These articles give the correct principles and biomechanics, as well as some suggestions as to rider/handler technique.

Second, yes, MFT's are horses first, MFT's second. This is true for your Arabs, too: they are horses first, Arabian horses second. In other words, all horses are alike. They all possess the same anatomy which drives the same biomechanics.

Some horses do raise their heads when they attempt a departure from walk or trot (or gait) to canter. These will be individuals who are stiff or otherwise abnormal through the hocks, haunches, back, and neck. It has nothing to do with what breed they are; one may see this in some horses belonging to any breed.
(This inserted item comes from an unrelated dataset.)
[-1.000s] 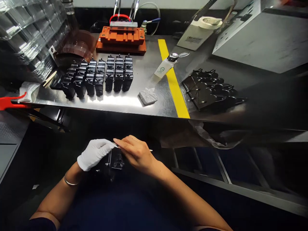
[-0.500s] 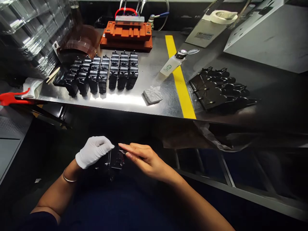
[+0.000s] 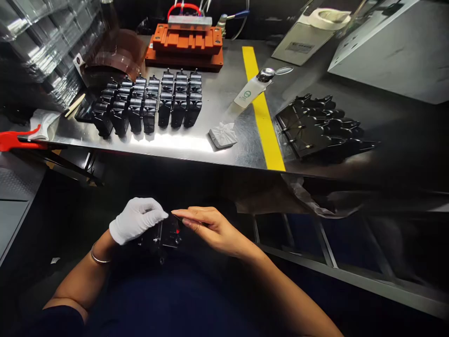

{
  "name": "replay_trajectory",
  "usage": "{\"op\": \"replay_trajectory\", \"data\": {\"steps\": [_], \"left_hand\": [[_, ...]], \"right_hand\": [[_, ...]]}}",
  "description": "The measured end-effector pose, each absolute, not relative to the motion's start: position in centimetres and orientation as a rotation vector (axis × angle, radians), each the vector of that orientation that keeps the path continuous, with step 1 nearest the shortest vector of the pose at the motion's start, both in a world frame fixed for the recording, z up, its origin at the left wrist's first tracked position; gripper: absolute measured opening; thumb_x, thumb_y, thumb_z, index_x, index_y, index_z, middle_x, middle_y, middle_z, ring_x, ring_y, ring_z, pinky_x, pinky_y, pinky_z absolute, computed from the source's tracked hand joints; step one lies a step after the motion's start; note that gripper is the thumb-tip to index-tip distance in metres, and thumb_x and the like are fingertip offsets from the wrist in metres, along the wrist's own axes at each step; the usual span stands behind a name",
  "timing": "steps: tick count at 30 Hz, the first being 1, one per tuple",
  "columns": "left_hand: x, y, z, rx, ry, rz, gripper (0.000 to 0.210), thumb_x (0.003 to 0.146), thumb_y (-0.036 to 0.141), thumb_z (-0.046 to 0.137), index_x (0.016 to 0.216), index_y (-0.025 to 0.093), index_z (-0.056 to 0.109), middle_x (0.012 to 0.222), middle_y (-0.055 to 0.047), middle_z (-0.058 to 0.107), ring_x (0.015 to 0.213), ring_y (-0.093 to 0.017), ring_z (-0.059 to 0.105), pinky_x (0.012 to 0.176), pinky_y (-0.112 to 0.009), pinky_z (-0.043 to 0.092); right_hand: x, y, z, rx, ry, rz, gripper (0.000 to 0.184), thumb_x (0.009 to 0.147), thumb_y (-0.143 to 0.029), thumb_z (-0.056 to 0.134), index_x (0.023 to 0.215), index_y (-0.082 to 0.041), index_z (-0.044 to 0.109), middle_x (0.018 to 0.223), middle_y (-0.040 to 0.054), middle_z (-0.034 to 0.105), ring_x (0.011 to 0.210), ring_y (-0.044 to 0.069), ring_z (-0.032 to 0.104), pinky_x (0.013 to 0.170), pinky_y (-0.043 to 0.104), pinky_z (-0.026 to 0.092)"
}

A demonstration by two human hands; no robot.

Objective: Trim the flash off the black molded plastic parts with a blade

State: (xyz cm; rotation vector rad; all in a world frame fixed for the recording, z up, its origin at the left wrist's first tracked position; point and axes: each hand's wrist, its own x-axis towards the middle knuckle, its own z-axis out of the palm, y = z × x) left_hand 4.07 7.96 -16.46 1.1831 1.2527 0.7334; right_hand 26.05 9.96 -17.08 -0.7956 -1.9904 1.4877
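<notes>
My left hand [image 3: 138, 221], in a white glove, is closed with fingertips and thumb on a glossy black plastic part [image 3: 168, 236] in front of my body. Its dark outline blends into the background; only shiny edges and round bosses stand out. My bare right hand [image 3: 206, 229] meets the part's upper right edge, thumb and fingers pinched on a small, thin, blade-like piece that they mostly cover. A small red spot shows on the part below my right fingertips. The fingertips of both hands are close together.
On the metal bench [image 3: 220, 161] stand rows of black plastic parts [image 3: 150, 103], an orange fixture [image 3: 187, 42], a white dispenser bottle [image 3: 252, 89] and a folded grey cloth block [image 3: 223, 135]. Right of the yellow tape [image 3: 261, 112] lie more black parts [image 3: 315, 124]. Red-handled pliers [image 3: 17, 139] rest left.
My right fingertips have shifted slightly toward the left hand, and the thin piece between them shows less. The red spot is more visible. The view has tilted a little.
</notes>
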Motion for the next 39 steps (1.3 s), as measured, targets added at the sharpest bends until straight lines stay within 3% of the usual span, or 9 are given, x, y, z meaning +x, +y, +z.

If "developers", tiedowns, "bitting rigs", overchecks, or martingales have been used on an individual horse, chances of that horse having this difficulty are greatly increased. Among the so-called "gaited" horses, many of them who would normally canter and who do canter at liberty, are discouraged from cantering under saddle. Then at some later point in their life when someone comes along who wants that horse to canter, it can be difficult for the horse to arrange his body under the rider for cantering, because he simply lacks the strength and coordination.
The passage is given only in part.